§ TASK TO CARRY OUT
Would you find each line in the entries below with the string "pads" and copy it?

Records from a data source

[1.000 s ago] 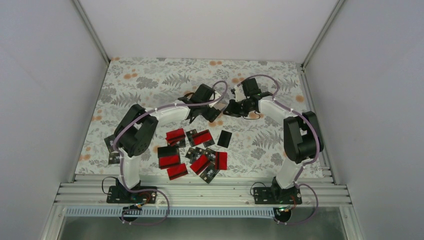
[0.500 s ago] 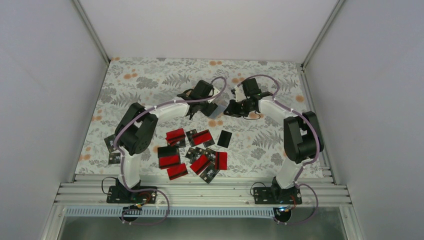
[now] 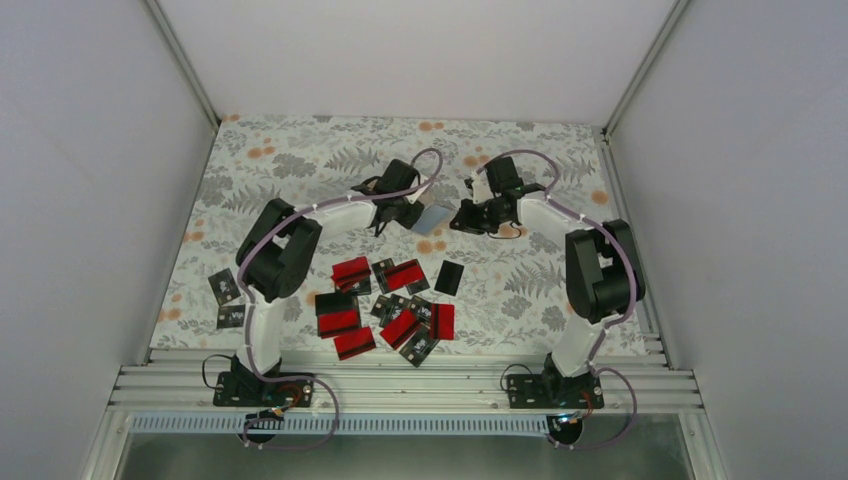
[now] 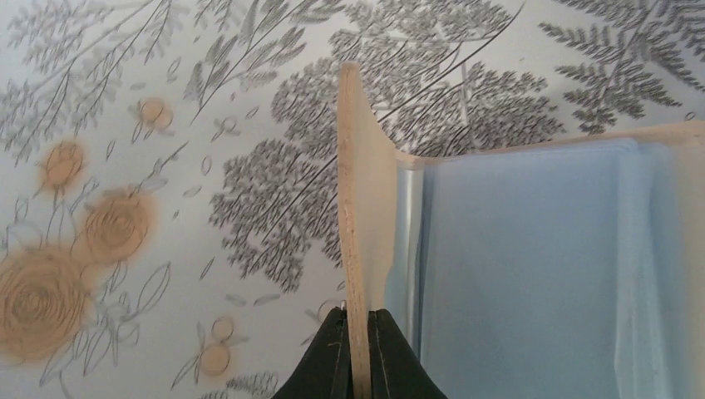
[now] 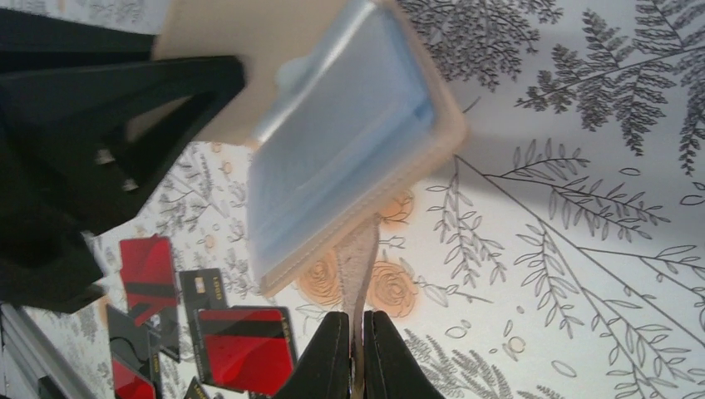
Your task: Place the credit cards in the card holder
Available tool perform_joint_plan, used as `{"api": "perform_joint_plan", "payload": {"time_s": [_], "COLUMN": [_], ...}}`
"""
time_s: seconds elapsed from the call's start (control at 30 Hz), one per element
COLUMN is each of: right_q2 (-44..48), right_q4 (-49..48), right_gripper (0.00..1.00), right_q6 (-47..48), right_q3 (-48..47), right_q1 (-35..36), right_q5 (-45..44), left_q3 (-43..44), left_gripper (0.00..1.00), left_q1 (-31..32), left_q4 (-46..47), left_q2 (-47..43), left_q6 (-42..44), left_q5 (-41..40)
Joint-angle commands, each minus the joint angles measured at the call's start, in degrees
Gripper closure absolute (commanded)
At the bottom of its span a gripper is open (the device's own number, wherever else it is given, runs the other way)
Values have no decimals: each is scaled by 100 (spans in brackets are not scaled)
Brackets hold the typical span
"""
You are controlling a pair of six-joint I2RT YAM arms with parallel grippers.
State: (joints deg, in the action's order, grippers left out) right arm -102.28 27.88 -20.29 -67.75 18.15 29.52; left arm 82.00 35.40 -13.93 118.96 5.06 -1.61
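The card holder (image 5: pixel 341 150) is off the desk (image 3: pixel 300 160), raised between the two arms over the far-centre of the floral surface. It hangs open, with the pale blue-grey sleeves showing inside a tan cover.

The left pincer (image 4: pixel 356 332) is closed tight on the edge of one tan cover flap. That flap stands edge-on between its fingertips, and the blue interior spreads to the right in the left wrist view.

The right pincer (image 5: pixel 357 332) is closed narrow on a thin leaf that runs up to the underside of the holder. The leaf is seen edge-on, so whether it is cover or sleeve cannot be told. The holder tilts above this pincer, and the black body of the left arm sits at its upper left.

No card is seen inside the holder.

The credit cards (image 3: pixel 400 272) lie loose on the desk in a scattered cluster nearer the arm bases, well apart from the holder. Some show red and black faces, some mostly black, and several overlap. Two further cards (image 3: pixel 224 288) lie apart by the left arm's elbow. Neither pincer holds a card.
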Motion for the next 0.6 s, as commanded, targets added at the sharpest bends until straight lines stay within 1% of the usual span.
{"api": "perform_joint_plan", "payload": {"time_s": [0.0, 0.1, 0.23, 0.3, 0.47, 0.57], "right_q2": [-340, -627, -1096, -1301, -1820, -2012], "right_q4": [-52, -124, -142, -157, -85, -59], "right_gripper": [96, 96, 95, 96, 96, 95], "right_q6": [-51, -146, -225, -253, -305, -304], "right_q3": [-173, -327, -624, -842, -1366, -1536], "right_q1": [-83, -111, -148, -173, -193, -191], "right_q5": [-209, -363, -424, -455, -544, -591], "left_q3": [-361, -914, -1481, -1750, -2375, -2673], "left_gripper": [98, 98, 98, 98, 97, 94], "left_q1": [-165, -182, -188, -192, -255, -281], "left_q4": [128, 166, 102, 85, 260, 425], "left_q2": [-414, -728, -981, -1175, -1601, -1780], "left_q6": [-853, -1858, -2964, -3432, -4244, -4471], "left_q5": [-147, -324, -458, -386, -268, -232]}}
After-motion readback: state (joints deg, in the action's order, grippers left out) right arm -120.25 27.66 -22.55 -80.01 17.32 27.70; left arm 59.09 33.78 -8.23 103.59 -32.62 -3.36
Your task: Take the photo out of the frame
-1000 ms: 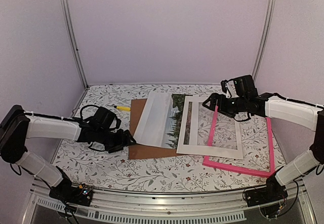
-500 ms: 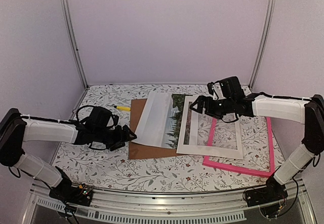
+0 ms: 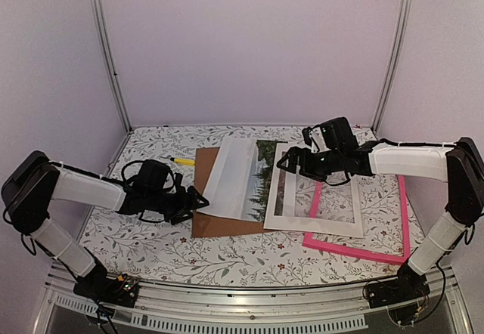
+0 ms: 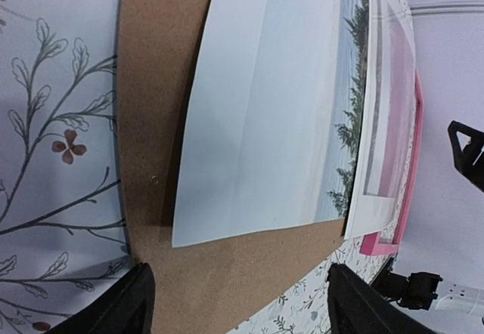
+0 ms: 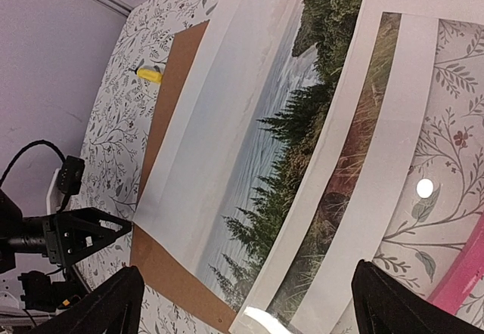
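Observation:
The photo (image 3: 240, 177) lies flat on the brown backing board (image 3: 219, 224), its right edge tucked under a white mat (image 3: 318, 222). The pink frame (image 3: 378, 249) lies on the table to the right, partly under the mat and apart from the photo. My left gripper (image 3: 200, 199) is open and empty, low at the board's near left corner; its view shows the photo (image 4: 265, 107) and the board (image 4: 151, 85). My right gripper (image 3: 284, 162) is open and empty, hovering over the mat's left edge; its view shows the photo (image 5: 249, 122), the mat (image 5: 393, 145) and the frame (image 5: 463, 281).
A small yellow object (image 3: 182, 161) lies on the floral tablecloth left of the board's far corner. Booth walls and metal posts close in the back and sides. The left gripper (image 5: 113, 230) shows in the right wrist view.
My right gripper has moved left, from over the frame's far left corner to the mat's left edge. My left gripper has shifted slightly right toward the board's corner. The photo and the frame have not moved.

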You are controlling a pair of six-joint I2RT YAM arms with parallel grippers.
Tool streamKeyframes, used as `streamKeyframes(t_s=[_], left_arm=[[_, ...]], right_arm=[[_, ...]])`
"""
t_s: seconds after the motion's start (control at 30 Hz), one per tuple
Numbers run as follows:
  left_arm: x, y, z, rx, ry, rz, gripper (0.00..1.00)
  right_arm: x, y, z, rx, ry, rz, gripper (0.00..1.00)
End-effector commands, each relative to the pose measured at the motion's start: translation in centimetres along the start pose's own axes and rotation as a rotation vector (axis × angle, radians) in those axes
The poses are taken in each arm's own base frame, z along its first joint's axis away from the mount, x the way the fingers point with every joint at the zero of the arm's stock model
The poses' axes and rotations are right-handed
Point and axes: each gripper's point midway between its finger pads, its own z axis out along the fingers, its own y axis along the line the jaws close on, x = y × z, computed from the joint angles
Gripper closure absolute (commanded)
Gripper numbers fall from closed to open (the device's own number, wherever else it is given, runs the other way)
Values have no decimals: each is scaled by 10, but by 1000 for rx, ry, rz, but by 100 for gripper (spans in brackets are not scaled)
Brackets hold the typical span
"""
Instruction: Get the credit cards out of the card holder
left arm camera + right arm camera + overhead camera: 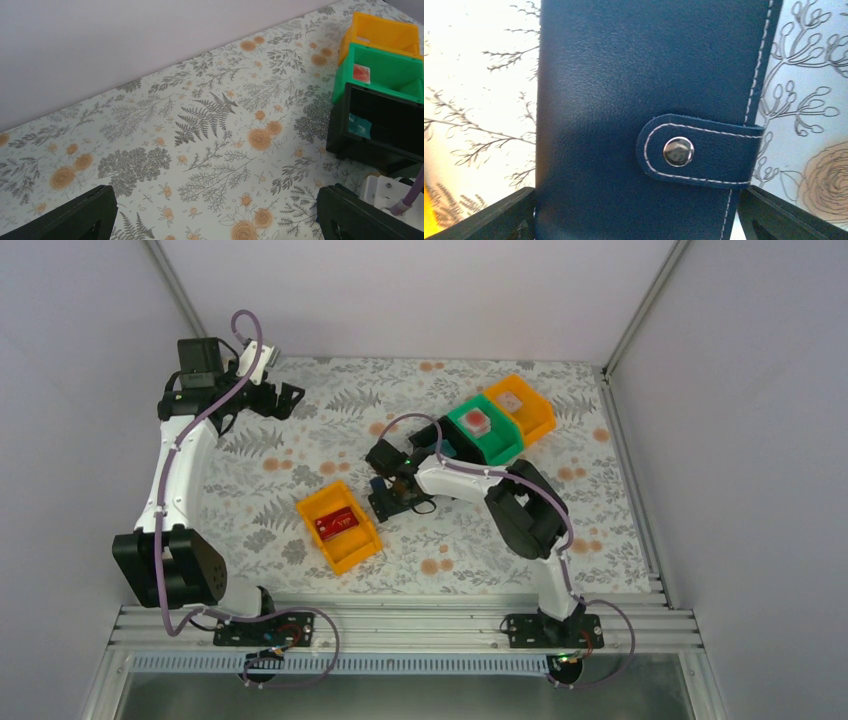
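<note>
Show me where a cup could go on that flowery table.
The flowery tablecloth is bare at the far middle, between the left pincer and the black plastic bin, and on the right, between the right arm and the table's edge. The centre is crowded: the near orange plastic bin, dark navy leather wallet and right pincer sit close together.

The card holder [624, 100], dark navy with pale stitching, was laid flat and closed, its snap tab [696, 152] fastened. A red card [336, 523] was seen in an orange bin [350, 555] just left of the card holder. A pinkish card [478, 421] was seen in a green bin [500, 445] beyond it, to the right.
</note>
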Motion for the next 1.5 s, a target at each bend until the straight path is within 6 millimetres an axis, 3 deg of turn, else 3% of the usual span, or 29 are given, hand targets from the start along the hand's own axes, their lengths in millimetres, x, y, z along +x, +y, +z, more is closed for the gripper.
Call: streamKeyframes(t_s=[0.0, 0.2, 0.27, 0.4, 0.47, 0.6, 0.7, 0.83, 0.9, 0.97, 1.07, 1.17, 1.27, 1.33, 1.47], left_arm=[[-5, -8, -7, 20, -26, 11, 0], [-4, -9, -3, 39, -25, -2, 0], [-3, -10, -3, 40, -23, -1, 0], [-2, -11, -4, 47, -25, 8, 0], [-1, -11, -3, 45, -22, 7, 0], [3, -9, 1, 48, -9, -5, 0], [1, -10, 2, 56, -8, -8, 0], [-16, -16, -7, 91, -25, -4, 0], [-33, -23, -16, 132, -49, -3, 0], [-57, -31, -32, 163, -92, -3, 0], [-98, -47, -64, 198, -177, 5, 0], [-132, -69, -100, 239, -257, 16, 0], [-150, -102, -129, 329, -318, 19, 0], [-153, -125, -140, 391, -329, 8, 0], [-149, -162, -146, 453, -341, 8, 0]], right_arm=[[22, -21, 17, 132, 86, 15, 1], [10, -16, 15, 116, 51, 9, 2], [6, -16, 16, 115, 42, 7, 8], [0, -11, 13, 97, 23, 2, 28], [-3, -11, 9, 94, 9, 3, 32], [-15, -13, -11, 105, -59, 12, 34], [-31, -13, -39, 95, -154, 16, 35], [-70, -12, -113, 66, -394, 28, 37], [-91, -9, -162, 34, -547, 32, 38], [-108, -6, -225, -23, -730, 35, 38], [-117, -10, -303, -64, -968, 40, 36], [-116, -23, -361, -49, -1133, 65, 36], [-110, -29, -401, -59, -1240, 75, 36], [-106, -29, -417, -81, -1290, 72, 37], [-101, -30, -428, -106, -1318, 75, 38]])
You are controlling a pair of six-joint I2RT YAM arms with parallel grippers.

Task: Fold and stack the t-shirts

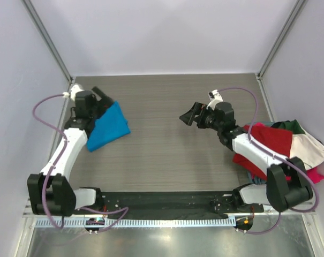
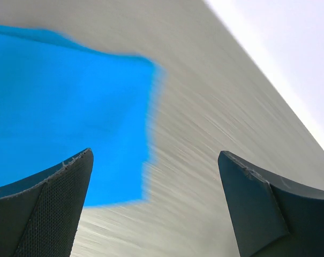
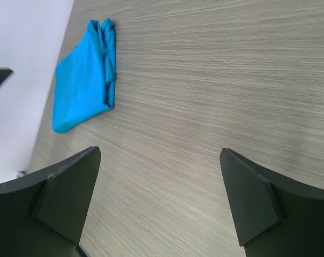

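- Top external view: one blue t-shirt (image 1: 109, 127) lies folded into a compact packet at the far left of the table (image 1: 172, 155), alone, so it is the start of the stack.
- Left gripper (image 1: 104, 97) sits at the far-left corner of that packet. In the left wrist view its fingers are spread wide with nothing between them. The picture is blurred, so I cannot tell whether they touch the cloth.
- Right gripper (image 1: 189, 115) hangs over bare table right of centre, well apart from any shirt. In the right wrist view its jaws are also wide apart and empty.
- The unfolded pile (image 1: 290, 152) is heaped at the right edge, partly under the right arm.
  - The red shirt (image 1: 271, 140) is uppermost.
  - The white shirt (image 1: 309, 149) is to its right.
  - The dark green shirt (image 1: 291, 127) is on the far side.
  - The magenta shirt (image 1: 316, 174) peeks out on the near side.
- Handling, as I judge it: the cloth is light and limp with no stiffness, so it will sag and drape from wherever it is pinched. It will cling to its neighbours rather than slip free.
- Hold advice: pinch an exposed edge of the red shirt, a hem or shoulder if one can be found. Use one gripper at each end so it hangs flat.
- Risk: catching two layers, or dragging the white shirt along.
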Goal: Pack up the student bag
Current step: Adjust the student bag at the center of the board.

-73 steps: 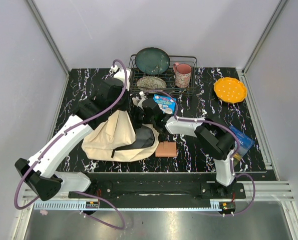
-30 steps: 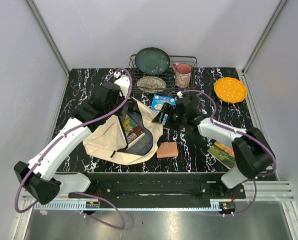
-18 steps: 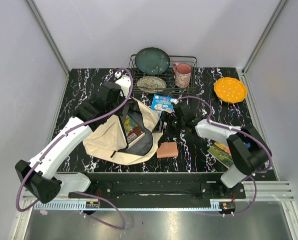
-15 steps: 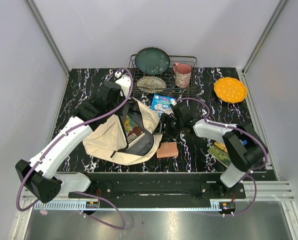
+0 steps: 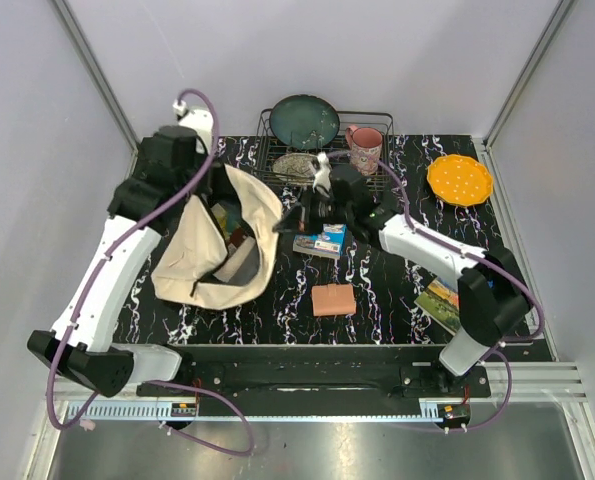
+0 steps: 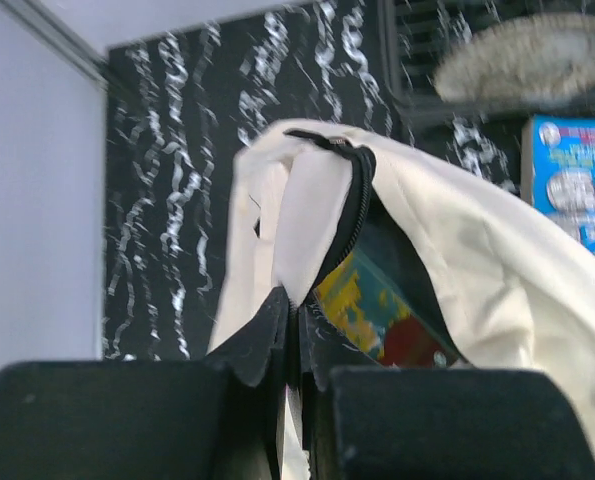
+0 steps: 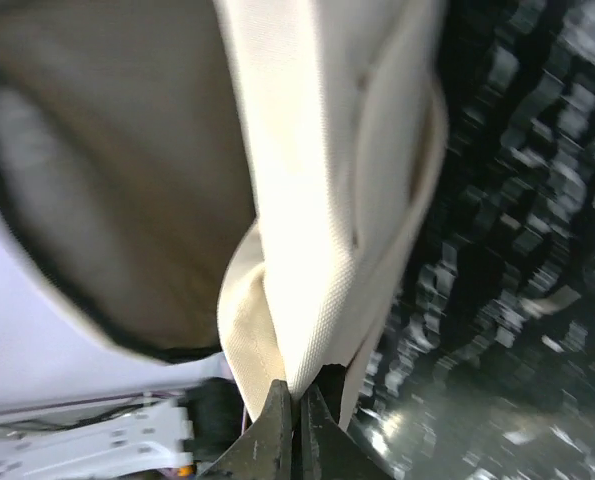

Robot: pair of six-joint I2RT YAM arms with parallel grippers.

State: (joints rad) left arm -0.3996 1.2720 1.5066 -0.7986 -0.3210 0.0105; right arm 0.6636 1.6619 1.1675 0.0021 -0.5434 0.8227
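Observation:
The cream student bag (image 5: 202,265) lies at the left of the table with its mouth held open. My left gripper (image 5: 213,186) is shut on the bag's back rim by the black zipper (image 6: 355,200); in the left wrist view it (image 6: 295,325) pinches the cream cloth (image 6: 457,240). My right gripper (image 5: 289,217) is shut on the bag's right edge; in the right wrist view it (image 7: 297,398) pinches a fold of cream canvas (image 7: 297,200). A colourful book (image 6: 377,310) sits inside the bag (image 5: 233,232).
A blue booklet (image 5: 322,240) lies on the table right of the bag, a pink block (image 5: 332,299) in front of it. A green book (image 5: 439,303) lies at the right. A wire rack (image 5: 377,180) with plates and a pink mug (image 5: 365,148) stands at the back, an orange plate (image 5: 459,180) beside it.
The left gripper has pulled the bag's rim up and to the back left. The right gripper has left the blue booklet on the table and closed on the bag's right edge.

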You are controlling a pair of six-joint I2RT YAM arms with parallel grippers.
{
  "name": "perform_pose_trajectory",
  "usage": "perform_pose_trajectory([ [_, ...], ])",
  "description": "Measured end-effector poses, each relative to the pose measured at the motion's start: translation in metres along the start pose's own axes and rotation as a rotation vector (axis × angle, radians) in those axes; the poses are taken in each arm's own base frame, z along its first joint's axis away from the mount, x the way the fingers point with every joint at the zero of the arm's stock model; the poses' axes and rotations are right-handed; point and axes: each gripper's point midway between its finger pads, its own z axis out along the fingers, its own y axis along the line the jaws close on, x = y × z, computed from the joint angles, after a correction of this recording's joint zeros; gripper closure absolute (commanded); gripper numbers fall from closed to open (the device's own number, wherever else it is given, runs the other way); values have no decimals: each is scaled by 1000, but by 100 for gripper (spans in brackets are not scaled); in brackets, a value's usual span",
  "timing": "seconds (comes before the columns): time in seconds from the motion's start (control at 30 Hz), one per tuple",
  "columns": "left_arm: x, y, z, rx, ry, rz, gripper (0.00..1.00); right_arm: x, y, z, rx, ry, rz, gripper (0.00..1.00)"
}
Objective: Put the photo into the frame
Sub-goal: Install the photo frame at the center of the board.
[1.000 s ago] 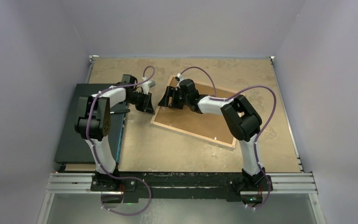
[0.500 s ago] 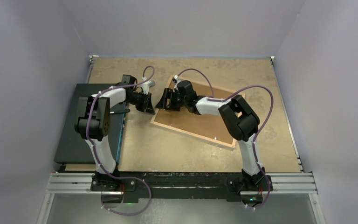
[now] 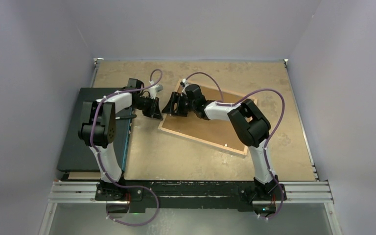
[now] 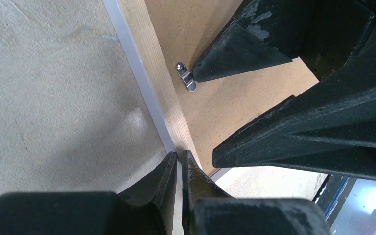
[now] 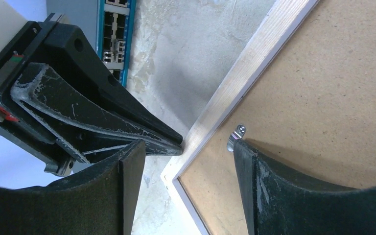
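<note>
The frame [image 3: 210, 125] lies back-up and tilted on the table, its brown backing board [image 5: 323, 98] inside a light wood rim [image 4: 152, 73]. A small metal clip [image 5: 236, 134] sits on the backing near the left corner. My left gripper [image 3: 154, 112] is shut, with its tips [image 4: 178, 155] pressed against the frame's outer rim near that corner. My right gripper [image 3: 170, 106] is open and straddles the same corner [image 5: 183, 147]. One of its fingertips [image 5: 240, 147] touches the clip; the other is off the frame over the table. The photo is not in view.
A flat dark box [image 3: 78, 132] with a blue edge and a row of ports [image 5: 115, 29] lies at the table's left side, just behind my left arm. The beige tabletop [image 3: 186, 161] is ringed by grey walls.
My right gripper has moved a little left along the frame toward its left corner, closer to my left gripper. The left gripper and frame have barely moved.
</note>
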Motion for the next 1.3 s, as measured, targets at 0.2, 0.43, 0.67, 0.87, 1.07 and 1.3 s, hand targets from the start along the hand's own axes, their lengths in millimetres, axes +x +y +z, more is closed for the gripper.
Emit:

§ RESPONSE
Point and axes: each gripper's point midway between its finger pads, its own z axis out along the fingers, its own y axis along the line the jaws close on, x = y × z, computed from the joint angles
  "description": "Measured end-effector poses, each relative to the pose measured at the motion's start: translation in metres along the start pose's own axes and rotation as a rotation vector (axis × angle, radians) in those axes; the poses are taken in each arm's own base frame, z along its first joint's axis away from the mount, x the way the fingers point with every joint at the zero of the arm's stock model; the poses' axes and rotations are right-handed; point and axes: each gripper's point midway between its finger pads, its own z axis out along the fingers, its own y axis along the line the jaws close on, x = y × z, computed from the joint angles, after a correction of this recording's joint zeros; gripper closure absolute (commanded); gripper numbers fall from closed to open (the device's own number, wherever else it is given, runs the other way); values have no decimals: each is scaled by 1000, but by 100 for gripper (spans in brackets are not scaled); in brackets, a value's usual span",

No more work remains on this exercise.